Никодий, грустно улыбнувшись, произнес:
– Он шага ступить не может! Эмил никогда не стоял на ногах, он не понимает даже, как это люди ходят!
– А лечат его?
– Приходил врач. Да что толку? Прописал какую-то мазь и водичку, чтобы пил.
Спускаясь по лестнице, Влайко размышлял о своих новых знакомых. Как могут мать и бабка оставлять взаперти в темной комнате маленького калеку? Положим, подобное бездушие не редкость, но что настоящая редкость, просто чудо, так это придурковатый Никодий. Откуда в нем столько нежности, столько любви к чужому, больному, несчастному ребенку?
О бабке и матери Эмила Влайко узнал следующее. Старуха происходит из хорошей семьи, родилась она в некоем банатском городе. Вышла замуж за чиновника, а спустя четыре года, оставив троих детей мужу, сбежала с каким-то поляком-инженером и поселилась в Сербии. Родила поляку Евфимию, однако он бросил ее, когда девочке было пять лет, Евфимия вышла замуж за чеха Расквасила, музыканта, пьяницу, который скоропостижно скончался, оставив жене в наследство лишь больного ребенка.
Однажды утром Влайко принес Эмилу «Зоологию».
Прошло несколько ненастных дней; за это время Эмила он не видел ни разу, а Никодия редко. Влайко снова учинил «великое бдение». Попивая кофе, принесенный Никодием, он спросил:
– Ты, собственно, где учишься?
– В светосавской школе. Уже второй год. Еще год, если бог даст!
– И тогда?
– Выдержу экзамен – могу поехать учителем к себе, в Старую Сербию.
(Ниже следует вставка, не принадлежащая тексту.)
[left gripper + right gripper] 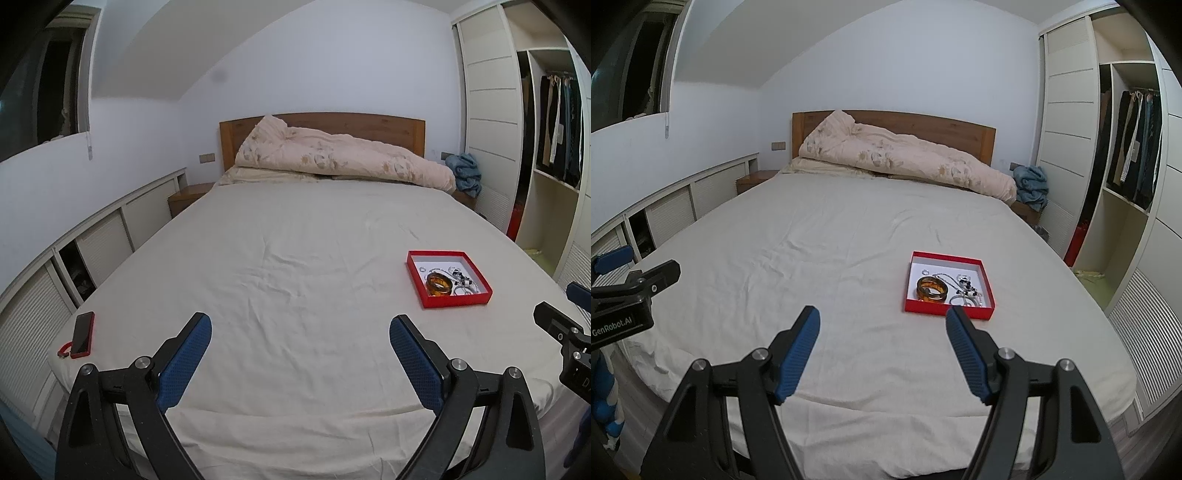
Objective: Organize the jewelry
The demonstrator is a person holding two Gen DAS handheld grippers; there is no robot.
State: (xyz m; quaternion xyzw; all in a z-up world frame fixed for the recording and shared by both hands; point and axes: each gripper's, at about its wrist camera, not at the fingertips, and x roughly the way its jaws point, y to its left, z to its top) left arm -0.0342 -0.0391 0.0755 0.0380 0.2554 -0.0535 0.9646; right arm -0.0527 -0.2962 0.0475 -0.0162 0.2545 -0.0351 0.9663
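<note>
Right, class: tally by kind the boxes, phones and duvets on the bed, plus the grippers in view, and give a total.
Red jewellery box: 1
Phone in a red case: 1
Duvet: 1
Grippers, the left gripper and the right gripper, both open: 2
Total: 5

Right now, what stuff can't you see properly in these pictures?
- Silver pieces in the red box: both views, too small and tangled to count.
- Red thing beside the phone: left view, too small to name.
- Left cupboard's open slot: too dark.
</note>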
Говорят, что нас последних пошлют, а потом уж станут посылать учителями только тех, кто кончит нормальную школу.
– А тебе хочется на родину?
– Еще бы! У меня там отец, мать, а был и брат, ровесник Эмила и такой же умница, да помер! Написали мне…
– И ты любишь Эмила, потому что он напоминает брата?
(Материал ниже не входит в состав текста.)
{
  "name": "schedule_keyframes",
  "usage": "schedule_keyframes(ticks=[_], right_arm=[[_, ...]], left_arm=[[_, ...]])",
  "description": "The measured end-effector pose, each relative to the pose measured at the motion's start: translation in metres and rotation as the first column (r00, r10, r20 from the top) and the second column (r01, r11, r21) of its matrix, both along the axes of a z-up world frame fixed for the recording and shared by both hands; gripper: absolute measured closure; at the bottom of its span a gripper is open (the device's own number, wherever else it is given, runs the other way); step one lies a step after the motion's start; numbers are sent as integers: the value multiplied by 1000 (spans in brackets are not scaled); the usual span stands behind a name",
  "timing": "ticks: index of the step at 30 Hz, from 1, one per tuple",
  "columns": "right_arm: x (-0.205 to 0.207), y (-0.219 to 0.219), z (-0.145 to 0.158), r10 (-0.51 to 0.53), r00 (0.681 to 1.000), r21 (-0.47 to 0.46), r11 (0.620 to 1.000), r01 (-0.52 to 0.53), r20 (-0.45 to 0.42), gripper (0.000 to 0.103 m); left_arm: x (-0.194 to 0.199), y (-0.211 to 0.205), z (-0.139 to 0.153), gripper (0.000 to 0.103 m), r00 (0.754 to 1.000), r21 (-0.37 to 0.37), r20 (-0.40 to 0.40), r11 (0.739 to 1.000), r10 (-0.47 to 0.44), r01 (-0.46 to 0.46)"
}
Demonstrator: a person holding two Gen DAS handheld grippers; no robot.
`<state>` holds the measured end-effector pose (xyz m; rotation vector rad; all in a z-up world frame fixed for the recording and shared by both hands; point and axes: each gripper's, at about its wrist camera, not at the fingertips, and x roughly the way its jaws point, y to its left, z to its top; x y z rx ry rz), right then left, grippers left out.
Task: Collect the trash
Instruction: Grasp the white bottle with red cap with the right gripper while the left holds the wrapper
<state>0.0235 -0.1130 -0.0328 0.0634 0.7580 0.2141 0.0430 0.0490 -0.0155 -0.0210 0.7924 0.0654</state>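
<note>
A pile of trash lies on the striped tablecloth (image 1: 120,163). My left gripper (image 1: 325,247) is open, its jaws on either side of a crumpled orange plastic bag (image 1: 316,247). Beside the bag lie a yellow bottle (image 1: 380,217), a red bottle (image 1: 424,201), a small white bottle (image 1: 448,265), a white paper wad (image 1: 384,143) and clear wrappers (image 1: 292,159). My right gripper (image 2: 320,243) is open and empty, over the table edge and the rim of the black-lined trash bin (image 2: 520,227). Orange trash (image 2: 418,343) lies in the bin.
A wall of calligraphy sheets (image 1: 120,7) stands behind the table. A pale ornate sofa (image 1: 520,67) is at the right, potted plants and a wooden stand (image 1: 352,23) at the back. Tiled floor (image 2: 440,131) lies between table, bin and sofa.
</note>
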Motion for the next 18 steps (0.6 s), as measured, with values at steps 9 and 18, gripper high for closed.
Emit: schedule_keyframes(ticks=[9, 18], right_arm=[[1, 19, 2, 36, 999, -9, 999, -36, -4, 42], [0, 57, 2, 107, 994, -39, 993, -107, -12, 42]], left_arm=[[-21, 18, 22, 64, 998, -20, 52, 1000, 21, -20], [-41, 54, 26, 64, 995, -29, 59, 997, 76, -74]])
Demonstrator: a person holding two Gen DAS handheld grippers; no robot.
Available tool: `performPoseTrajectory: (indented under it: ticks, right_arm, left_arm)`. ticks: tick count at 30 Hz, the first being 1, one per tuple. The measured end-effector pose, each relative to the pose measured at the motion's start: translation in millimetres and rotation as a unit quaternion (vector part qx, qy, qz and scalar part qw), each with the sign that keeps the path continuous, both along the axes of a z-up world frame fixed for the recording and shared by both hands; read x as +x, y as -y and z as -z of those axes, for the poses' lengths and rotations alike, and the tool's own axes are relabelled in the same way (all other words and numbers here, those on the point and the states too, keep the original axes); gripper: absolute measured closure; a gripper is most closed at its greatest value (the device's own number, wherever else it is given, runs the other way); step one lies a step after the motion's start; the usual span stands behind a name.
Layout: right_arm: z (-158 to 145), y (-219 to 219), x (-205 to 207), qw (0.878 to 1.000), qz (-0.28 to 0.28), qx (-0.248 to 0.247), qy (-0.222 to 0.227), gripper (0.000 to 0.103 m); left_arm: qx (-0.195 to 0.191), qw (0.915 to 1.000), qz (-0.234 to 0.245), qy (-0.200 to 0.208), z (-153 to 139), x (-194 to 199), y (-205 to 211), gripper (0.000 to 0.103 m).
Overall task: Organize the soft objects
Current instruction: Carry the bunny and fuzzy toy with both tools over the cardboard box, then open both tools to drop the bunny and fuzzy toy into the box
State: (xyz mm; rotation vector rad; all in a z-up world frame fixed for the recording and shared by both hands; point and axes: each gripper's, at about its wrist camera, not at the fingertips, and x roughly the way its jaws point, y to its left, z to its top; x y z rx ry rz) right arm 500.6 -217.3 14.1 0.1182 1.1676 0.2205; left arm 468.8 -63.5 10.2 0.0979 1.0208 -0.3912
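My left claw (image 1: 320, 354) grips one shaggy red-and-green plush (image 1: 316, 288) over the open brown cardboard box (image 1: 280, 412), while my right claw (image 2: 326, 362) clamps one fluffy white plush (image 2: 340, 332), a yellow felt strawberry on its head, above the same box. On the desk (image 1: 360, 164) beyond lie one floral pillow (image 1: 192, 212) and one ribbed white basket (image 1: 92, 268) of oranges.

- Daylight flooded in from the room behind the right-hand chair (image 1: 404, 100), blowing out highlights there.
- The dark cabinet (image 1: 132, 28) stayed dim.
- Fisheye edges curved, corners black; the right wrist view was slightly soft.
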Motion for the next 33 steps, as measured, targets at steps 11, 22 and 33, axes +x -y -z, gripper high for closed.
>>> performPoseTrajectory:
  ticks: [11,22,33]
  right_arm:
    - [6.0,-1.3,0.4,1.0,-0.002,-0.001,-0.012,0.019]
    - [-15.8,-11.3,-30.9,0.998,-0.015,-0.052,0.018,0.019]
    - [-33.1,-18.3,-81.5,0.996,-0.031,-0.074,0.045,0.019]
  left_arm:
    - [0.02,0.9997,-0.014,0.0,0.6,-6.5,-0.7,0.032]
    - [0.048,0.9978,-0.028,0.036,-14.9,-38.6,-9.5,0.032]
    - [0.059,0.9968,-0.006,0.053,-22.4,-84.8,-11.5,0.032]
– И поэтому, и потому еще, что он хороший, и потому, что мученик!
– А любишь… Никодий, будь искренним, скажи правду, а мать Эмила ты любишь?
– Видит бог, не очень! Она так равнодушна к ребенку, что я не могу хорошо о ней думать!
– Но, друг, я тебя спрашиваю, любишь ли ты ее, как мужчина женщину?
Никодий удивился и, отвернувшись, буркнул:
– Обидно мне, что вы такое говорите!
– Значит, ты любишь Эмила просто так?
– Да, и еще потому, что он напоминает мне покойного брата, и грех, что его никто не любит! Ребенок не может жить без любви! Бог не велит!
– Значит, ни бабка, ни мать его не любят?
– Этого я не говорю, – поправился Никодий, хотя на лице его можно было прочитать: «Грех сказать, но это правда!» И добавил: – Слышать не могу, когда они его клянут! Да как! Старуха то и дело твердит: «Дай бог тебе того, чего желает бабка!» Стоит Эмилу заплакать, непременно скажет… оно, конечно, лучше бы ему и в самом деле помереть, но, мне кажется, желать такое ни в чем не повинному ребенку грех! Да сами видите, люди здесь бога не боятся! Я от многих слышал, что бога и вовсе нет! И старая госпожа однажды сказала: написано, дескать, в некоторых книгах, будто бога нет и что кругом одна природа! А мы все просто животные! Но, говорят, понять эти книги может только тот, кто окончил гимназию и университет! Сделайте милость, сударь, скажите, это правда?
– Нет, неправда!.. А где сейчас Эмил?
– Вон там, на веранде! На солнышке сидит.